Maurizio Baiata, 13 Dicembre, 2011
Tratto dal libro “Gli Alieni Mi Hanno Salvato La vita” (cap. 6)
Salve Maurizio.
Mi ha incuriosito molto l’inciso afferente l’avvistamento di Campeche del 2004, ritenuto, a tuo dire, ancora inspiegabile nonostante le “spiegazioni di rito per sminuirne l’autenticità”.
Tra tali spiegazioni, vorrei chiederti se è annoverata anche questa approfondita indagine che svelerebbe, invece, in modo abbastanza chiaro (a mio avviso) la natura di quell’avvistamento. Ti riporto i link:
http://www.alcione.org/FAM/FLIR_MIRE_ES.html
http://www.alcione.org/FAM/REFERENCE_DATA.html
Che ne pensi della spiegazione data? Qualora non la condividessi potresti gentilmente chiarire il motivo?
Grazie, saluti.
Ciao Insider, ti rispondo se ti qualifichi con nome e cognome, questa e’ la regola qui.
Non avevo letto questa regola. E’ sottintesa per me o per chiunque faccia domande un po’ più articolate? Pazienza, va bene così.

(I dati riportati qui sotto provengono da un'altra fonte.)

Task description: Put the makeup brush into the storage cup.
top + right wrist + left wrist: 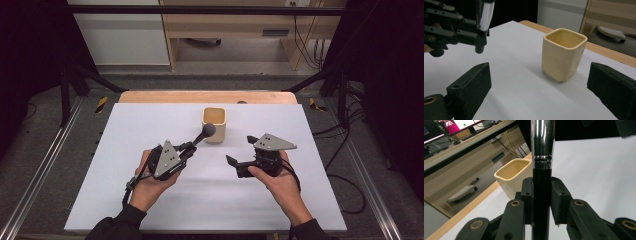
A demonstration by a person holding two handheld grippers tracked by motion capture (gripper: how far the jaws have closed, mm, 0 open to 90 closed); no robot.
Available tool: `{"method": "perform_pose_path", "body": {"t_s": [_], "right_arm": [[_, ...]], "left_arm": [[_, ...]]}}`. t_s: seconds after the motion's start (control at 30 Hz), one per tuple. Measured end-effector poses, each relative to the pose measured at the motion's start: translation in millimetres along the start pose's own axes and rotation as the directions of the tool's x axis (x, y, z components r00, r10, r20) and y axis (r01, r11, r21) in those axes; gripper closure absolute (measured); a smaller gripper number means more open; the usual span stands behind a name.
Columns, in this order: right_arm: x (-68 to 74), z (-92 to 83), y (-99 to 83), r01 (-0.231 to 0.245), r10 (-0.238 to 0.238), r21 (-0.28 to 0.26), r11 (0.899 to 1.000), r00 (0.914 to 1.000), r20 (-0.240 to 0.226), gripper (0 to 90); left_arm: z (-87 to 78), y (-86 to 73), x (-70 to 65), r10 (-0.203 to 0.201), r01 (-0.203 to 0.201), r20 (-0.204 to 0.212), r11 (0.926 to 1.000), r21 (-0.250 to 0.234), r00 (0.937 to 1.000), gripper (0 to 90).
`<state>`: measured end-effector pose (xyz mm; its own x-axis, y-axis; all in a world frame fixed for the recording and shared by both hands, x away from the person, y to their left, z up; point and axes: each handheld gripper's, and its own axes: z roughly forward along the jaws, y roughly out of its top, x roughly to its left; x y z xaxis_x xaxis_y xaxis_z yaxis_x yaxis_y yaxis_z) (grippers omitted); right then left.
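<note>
Your high view looked down from six o'clock; both gripper views sat close, sharing the cream square ceramic cup point(214, 125) point(512, 176) point(563, 53) toward twelve o'clock.

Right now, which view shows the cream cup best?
The right gripper view: the cream cup stands whole and unblocked, its opening visible. The high view shows it small, the brush head crossing its left side. In the left gripper view the brush handle covers part of it.

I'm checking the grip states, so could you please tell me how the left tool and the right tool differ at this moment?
The left tool is shut on a brush; the right tool stands open and holds nothing. The left tool lifts its brush off the table beside the cup; the right tool's jaws frame the cup from farther off, apart from it. Both are black and hand-held.
</note>
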<state>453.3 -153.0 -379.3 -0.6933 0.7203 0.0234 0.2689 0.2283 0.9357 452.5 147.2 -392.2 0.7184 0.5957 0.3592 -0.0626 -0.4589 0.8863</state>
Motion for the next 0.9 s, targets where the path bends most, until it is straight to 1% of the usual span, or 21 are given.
{"method": "perform_pose_path", "body": {"t_s": [0.03,0.1,0.13,0.2,0.27,0.4,0.43,0.47,0.5,0.53,0.57,0.6,0.67,0.73,0.83,0.9], "right_arm": [[0.0,0.0,0.0,0.000,0.000,0.000,1.000,1.0000,0.000,5.5],[-0.6,-0.9,-2.3,0.000,0.000,-0.003,1.000,1.0000,0.002,5.6],[-1.3,-1.5,-4.5,-0.002,0.002,-0.006,1.000,1.0000,0.003,5.6],[-1.8,-2.2,-5.6,-0.003,0.003,-0.007,1.000,1.0000,0.002,5.5],[-3.1,-2.8,-8.0,-0.005,0.005,-0.009,1.000,1.0000,0.002,5.0],[-4.9,-5.3,-11.6,0.009,-0.009,-0.011,1.000,0.9999,0.011,4.8],[-5.5,-6.0,-12.3,0.009,-0.009,-0.014,1.000,0.9999,0.012,4.8],[-6.7,-7.5,-13.7,0.017,-0.016,-0.018,1.000,0.9996,0.024,4.9],[-6.7,-7.5,-13.7,0.017,-0.016,-0.018,1.000,0.9996,0.024,4.9],[-7.7,-8.7,-15.3,0.019,-0.018,-0.024,1.000,0.9993,0.032,4.9],[-7.7,-8.7,-15.3,0.019,-0.018,-0.024,1.000,0.9993,0.032,4.9],[-8.5,-9.5,-16.3,0.023,-0.022,-0.022,0.999,0.9991,0.035,4.9],[-9.7,-13.2,-18.6,0.023,-0.022,-0.015,1.000,0.9985,0.051,4.9],[-10.5,-14.8,-19.4,0.023,-0.022,-0.015,1.000,0.9981,0.057,4.9],[-13.8,-20.7,-22.6,0.014,-0.012,-0.023,1.000,0.9976,0.068,5.3],[-15.3,-23.3,-25.6,0.008,-0.006,-0.022,1.000,0.9971,0.076,5.9]], "left_arm": [[-0.2,0.6,1.3,-0.018,0.018,0.000,0.9998,-0.007,0.9998,74.3],[-0.7,2.2,4.3,-0.043,0.043,-0.006,0.9989,-0.019,0.9991,74.4],[-0.5,3.8,7.0,-0.070,0.070,-0.014,0.9969,-0.035,0.9974,74.4],[-0.8,4.6,9.0,-0.078,0.077,-0.019,0.9963,-0.037,0.9968,74.3],[-0.4,6.3,12.5,-0.105,0.103,-0.022,0.9933,-0.051,0.9943,74.3],[-0.1,10.6,17.6,-0.122,0.119,-0.042,0.9909,-0.063,0.9917,74.3],[0.2,11.2,18.7,-0.127,0.124,-0.043,0.9901,-0.065,0.9910,74.3],[0.9,11.3,19.1,-0.134,0.131,-0.046,0.9889,-0.071,0.9899,74.4],[1.6,11.2,19.7,-0.129,0.125,-0.050,0.9898,-0.068,0.9904,74.4],[3.5,10.3,20.5,-0.141,0.137,-0.052,0.9883,-0.066,0.9887,74.3],[3.5,10.3,20.5,-0.141,0.137,-0.052,0.9883,-0.066,0.9887,74.3],[4.0,10.0,20.9,-0.149,0.146,-0.051,0.9870,-0.068,0.9875,74.3],[4.7,10.2,21.5,-0.154,0.150,-0.055,0.9864,-0.068,0.9866,74.3],[5.2,10.9,22.2,-0.153,0.149,-0.061,0.9866,-0.067,0.9864,74.3],[5.7,12.3,23.2,-0.162,0.157,-0.066,0.9847,-0.075,0.9846,74.3],[6.9,12.9,23.6,-0.158,0.152,-0.073,0.9852,-0.079,0.9848,74.3]]}}
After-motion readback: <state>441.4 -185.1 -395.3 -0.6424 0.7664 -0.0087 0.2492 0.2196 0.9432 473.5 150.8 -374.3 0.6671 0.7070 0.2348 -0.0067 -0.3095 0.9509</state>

Non e’ affatto sottintesa. Qui non siamo in un Forum nel quale chiunque, protetto da anonimato, puo’ dire cio’ che vuole senza che io sappia – appunto – con chi sto interagendo per iscritto. Qui siamo nel mio blog e la regola vale per tutti. Grazie, dunque, perche’ mi hai dato la possibilita’ di ricordarlo. Per il resto, puoi anche fare a meno del tuo paziente sarcasmo.
Salve Maurizio, la seguo da anni essendo un suo ammiratore, la ritengo uno dei più grandi esperti di ufologia nel nostro bel paese.
Penso che la domanda dell’intraprendente Insider sia comunque meritevole di risposta, quindi diciamo che glie la ripropongo io… a si dimenticavo il nome ed il cognome, ecco: Pinco Pallino, dove Pinco è il nome e Pallino (per esclusione) è il cognome.
Resto in fiduciosa attesa e altresì la ringrazio per l’attenzione e per questo fantastico blog.
Insider mi ha posto una domanda sul caso Campeche, caro Pinco Pallo. Visto che siete amici, parlatene fra di voi e, trovandovi d’accordo sulla soluzione, postate dove volete un articolo che ne riassuma ragioni e contenuti. Giusto? Cosi’ divulgate la vostra verita’.